Find how many lines in the data below include the word "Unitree", then write only that number.

(Material for this exercise)

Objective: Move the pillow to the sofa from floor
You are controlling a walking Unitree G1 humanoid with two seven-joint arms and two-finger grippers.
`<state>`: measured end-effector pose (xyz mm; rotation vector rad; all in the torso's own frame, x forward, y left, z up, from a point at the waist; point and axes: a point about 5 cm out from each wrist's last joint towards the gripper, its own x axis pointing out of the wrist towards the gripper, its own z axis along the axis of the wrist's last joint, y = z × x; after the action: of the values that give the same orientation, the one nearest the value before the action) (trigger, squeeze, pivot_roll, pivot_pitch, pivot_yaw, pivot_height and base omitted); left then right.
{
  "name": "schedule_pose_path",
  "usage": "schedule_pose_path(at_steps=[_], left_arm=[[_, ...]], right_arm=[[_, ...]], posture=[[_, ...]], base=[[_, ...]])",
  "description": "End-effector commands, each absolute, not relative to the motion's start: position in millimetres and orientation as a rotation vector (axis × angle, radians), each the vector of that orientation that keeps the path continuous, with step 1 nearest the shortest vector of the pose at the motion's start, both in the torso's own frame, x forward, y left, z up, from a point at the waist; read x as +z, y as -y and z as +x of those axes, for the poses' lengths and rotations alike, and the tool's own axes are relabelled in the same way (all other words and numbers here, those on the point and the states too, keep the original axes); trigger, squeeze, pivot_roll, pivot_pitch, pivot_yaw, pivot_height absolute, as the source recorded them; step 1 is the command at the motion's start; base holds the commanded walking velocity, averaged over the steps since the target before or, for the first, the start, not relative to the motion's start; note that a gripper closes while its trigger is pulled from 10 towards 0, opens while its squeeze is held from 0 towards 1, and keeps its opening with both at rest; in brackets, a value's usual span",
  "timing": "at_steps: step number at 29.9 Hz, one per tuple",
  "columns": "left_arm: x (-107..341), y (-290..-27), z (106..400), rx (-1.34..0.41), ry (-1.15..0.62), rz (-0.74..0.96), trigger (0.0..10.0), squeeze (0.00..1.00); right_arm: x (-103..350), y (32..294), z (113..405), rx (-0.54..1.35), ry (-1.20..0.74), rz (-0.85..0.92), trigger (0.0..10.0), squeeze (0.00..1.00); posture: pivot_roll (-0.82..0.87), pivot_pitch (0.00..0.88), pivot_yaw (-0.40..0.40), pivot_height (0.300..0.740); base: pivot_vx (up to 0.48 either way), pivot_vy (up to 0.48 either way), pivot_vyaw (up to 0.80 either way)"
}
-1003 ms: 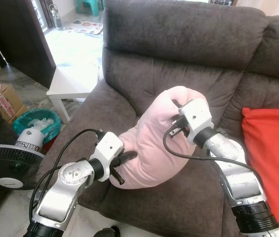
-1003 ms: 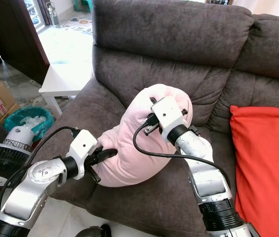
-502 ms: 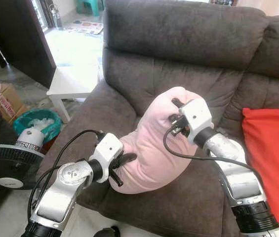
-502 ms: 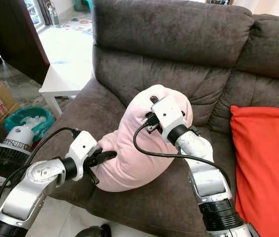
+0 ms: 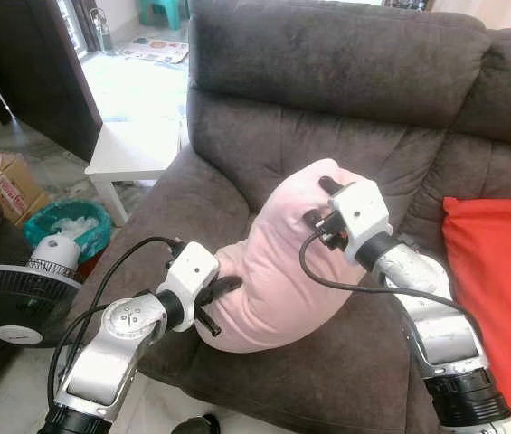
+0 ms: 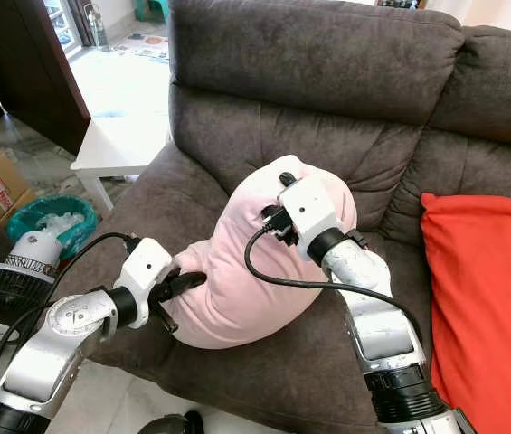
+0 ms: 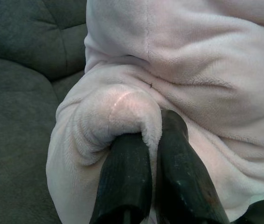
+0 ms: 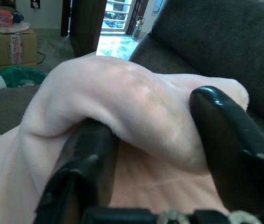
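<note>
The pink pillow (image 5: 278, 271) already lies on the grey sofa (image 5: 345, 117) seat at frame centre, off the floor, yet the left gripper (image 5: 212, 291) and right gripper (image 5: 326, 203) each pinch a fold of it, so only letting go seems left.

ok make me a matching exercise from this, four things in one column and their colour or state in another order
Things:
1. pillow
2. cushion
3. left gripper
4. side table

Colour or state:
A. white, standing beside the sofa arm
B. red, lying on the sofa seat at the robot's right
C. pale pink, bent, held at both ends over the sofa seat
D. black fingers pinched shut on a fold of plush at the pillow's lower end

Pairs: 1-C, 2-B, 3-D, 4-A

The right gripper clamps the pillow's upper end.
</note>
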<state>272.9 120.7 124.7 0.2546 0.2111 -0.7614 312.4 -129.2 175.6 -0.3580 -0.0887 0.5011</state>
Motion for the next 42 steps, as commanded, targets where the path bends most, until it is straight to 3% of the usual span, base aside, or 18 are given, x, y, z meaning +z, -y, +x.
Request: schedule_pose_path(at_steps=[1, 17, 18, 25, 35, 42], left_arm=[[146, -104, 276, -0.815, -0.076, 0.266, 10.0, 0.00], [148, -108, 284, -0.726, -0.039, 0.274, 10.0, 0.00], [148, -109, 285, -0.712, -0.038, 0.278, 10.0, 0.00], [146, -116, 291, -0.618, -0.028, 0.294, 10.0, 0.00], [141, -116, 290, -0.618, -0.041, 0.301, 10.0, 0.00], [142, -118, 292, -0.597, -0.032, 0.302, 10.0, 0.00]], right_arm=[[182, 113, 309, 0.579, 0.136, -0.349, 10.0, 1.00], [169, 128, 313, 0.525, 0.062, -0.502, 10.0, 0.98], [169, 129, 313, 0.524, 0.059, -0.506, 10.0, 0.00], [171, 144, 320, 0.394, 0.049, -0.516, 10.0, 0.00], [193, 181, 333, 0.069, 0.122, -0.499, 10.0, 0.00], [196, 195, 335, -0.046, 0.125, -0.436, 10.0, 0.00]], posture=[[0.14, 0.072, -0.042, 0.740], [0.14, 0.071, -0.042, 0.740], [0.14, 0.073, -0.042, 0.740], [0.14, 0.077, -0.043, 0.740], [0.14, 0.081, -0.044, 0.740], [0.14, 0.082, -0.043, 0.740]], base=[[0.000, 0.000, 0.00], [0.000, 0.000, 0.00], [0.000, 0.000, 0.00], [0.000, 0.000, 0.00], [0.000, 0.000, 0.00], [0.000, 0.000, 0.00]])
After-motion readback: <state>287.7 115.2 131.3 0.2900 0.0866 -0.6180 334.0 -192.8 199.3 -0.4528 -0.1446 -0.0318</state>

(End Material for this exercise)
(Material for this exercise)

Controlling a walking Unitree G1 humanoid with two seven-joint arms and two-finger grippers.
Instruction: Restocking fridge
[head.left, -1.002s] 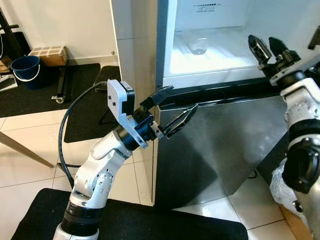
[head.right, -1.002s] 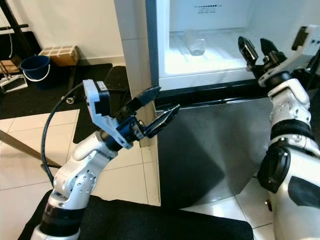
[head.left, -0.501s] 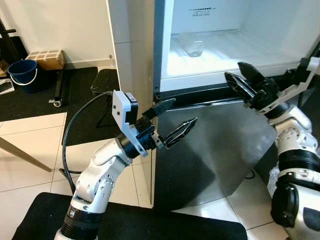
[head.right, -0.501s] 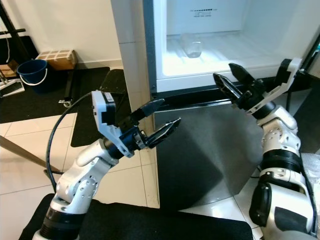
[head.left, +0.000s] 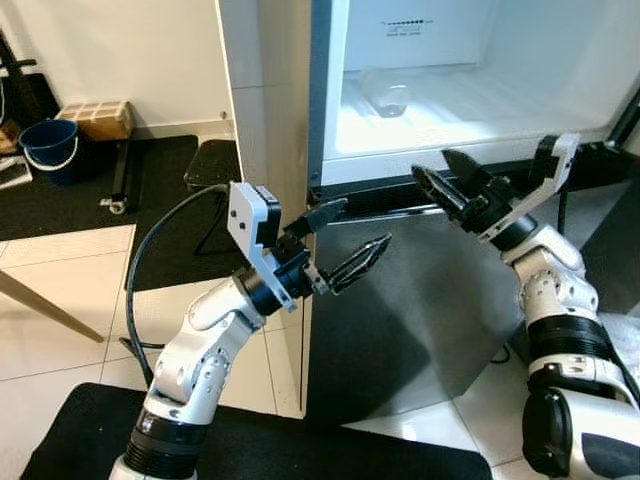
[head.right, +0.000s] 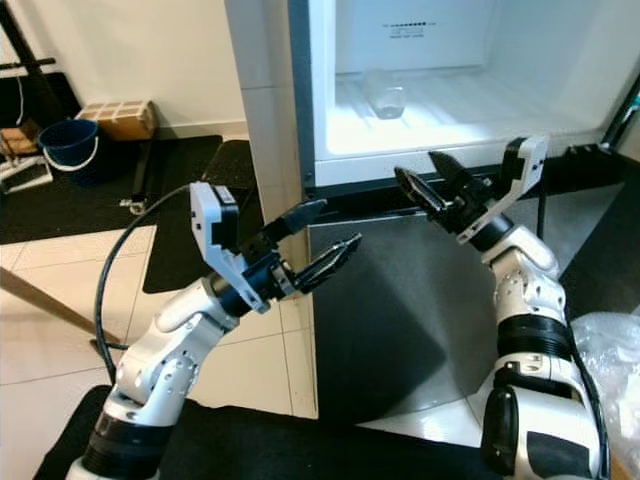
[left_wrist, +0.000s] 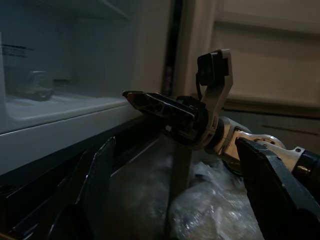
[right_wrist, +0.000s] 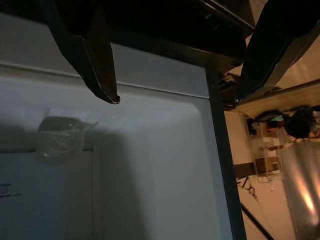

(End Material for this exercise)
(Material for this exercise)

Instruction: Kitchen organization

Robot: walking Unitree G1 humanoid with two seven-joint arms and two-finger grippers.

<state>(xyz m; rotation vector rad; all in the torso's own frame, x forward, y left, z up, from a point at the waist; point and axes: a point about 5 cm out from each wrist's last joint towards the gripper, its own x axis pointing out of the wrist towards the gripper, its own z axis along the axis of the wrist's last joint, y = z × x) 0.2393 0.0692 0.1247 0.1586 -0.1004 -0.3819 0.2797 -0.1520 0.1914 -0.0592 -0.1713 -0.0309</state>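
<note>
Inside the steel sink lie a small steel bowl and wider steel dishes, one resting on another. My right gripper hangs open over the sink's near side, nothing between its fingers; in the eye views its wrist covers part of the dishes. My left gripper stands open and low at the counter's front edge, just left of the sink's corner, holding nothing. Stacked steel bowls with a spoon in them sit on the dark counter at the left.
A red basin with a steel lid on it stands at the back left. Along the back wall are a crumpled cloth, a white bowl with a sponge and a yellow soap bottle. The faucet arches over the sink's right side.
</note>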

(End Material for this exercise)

Result of this task ::
3